Santa Clarita Diet (Sezon 3)
Wieść o przemianie Sheili w zombie staje się coraz bardziej rozpowszechniona. Po incydencie na pustyni Anne, sąsiadująca z rodziną Hammondów policjantka myśli, że Sheila jest wysłannikiem bożym i została zesłana na ziemię, by pozbywać się złoczyńców. Dodatkowo w okolicy pojawili się tajemniczy Rycerze Serbii, których zadaniem jest eliminowanie żyjących w społeczeństwie zombie. Gdyby tego było mało sprawa z eksplozją, za którą odpowiedzialni są Abby i Eric trafia do FBI, co przysparza nastolatkom wiele kłopotów.
Trzeci i ostatni serial Netfliksowskiej produkcji „Santa Clarita Diet” oferuje nam kolejne przygody rodzinny Hammondów, które stają się coraz bardziej niebezpieczne dla każdego jej członka. Sheila staje się celem nie tylko dla zabójców zombie, ale także dla tajemniczego serbskiego przedsiębiorcy, który chce ją dostać „żywą” za wszelką cenę. Czy kontynuowanie komediowego serialu o zombie tego pokroju było dobrym posunięciem? Bez dwóch zdań!
Akcja nabiera tempa, a żartów jest co niemiara. Życie Hammondów zamienia się w karuzelę, na której jeden zły ruch może oznaczać koniec. Pomiędzy niebezpiecznymi zadaniami Joel i Sheila próbują żyć normalnie, jednak w tej rodzinie pojęcie normalności dawno przestało funkcjonować. Abby coraz częściej towarzyszy swoim rodzicom w zadaniach, co znacznie wpływa na postrzeganie przez nią świata.
Kolejny sezon serialu, ponownie liczący 10 odcinków, z których każdy trwa ok. 50 minut pokazuje, że twórcy nadal mają pomysły i wiedzą, jak rozbawić widza. Po raz kolejny zostajemy wrzuceni w wir akcji, w której akcent humorystyczny jest na pierwszym planie. Aktorstwo wciąż nie zawodzi, a wprowadzenie nowych postaci bardzo ubarwia całą produkcję. Ciekawe nowe wątki i kontynuowanie tych znanych śledzi się z olbrzymią ciekawością i od razu po seansie jednego odcinka, chce się obejrzeć kolejny.
W ani jednym momencie podczas seansu się nie nudziłem i w żadnym wypadku nie dostrzegłem negatywnych aspektów produkcji.

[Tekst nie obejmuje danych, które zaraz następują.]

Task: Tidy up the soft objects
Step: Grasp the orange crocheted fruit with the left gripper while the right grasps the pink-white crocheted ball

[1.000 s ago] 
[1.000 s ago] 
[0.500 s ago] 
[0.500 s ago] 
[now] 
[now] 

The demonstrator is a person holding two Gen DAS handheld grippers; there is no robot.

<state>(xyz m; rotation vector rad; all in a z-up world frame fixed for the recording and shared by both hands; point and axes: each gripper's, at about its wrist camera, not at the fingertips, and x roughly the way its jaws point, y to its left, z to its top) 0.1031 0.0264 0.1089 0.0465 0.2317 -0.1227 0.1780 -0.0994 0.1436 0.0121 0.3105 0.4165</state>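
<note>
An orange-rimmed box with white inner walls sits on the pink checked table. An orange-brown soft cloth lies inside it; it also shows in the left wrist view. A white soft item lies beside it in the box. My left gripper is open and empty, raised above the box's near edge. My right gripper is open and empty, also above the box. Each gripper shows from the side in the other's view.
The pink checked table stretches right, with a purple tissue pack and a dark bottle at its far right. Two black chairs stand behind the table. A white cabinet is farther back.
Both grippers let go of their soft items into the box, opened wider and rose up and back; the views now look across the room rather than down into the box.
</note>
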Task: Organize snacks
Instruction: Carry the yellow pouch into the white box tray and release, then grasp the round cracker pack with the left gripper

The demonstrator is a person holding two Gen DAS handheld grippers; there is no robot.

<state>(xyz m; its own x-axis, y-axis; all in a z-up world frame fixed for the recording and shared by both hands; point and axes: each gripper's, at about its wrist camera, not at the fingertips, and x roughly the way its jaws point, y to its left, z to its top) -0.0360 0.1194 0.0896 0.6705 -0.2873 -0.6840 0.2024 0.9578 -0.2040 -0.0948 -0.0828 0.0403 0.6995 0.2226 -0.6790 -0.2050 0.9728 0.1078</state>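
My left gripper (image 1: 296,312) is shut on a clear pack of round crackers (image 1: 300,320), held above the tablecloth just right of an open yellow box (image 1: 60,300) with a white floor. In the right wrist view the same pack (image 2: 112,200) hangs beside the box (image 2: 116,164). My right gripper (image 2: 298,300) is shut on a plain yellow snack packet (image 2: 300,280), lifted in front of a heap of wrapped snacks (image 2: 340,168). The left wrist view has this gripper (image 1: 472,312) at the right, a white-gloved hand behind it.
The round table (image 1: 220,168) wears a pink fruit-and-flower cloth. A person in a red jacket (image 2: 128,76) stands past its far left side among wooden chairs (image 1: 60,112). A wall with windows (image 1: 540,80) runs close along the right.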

Scenariusz został stworzony z pomysłem, a niecodzienne potraktowanie motywu zombie bardzo dobrze się sprawdziło. Aktorzy po raz kolejny znakomicie się spisali w swoich rolach, do których pasują jak nikt inny. Dawka brutalności jest odpowiednia, co nie odrzuci widzów o słabszych nerwach i żołądkach. Serial jest wyważony na każdej z płaszczyzn.
Absolutnie nie mogę zrozumieć decyzji o anulowaniu serialu. Jego oglądalność jest duża, a sam serial zyskał sporą popularność i to nie tylko wśród fanów zombie. Dodatkowo zakończenie sezonu trzeciego daje olbrzymie możliwości na kontynuowanie historii o kolejne odcinki, które mogłyby być jeszcze zabawniejsze niż te do tej pory. Niestety fakty są faktami, a my mieliśmy okazję po raz ostatni towarzyszyć Hammondom podczas ich zwariowanych przygód.
Podsumowując, serial „Santa Clarita Diet” dostarczył nam ogrom zabawy i tonę śmiechu. Każdy z sezonów miał „coś” w sobie i nie nużył monotonnością. Tak samo jak sezon pierwszy i drugi, trzeci sprawdził się doskonale i spodoba się każdemu widzowi, łaknącemu prawdziwie śmiesznego humoru.